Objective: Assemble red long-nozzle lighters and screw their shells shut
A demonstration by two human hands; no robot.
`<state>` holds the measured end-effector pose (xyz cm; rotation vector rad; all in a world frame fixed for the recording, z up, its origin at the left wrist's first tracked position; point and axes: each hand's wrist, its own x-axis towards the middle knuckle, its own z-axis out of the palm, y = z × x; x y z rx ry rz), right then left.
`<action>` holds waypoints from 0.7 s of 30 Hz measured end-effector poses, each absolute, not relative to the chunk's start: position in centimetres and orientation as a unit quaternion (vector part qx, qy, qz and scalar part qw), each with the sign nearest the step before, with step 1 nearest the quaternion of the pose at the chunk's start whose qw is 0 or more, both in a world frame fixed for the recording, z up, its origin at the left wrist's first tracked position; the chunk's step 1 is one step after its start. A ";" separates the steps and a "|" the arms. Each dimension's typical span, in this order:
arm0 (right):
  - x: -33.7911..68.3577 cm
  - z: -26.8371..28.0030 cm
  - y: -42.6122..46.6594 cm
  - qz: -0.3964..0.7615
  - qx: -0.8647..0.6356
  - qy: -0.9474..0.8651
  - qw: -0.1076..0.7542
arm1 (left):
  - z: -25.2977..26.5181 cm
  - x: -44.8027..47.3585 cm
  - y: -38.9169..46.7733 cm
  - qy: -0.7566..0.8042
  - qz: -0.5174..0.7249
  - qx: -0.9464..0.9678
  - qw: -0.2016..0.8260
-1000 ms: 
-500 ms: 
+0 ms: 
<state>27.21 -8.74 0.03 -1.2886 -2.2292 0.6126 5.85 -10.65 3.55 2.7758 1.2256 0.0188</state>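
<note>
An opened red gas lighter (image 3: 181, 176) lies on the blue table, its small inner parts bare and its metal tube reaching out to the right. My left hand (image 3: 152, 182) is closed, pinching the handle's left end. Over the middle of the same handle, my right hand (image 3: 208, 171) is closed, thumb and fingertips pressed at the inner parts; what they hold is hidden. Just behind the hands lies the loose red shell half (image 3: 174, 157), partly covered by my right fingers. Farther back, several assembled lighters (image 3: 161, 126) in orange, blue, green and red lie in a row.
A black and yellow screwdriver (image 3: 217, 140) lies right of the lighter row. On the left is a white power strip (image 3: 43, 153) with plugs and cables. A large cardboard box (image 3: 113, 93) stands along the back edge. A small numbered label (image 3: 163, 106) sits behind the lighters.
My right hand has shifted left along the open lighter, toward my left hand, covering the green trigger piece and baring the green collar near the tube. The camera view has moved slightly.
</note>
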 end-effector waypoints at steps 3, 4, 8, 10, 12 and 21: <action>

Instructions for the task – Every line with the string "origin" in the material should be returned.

Written response –
`<state>` holds the measured end-effector pose (xyz cm; rotation vector rad; all in a world frame fixed for the recording, z up, its origin at the left wrist's first tracked position; point and axes: each hand's wrist, its own x-axis towards the middle knuckle, its own z-axis out of the palm, y = z × x; x y z rx ry rz), right then left.
`<action>` holds waypoints from 0.7 s of 30 Hz measured end-effector poses, each absolute, not relative to the chunk's start: position in centimetres and orientation as a unit quaternion (vector part qx, qy, qz and scalar part qw), each with the sign nearest the step before, with step 1 nearest the quaternion of the pose at the chunk's start whose qw is 0 or more, both in a world frame fixed for the recording, z up, its origin at the left wrist's first tracked position; the chunk's step 1 is one step after its start. A ";" separates the steps and a "|" the arms. Each dimension's typical span, in this order:

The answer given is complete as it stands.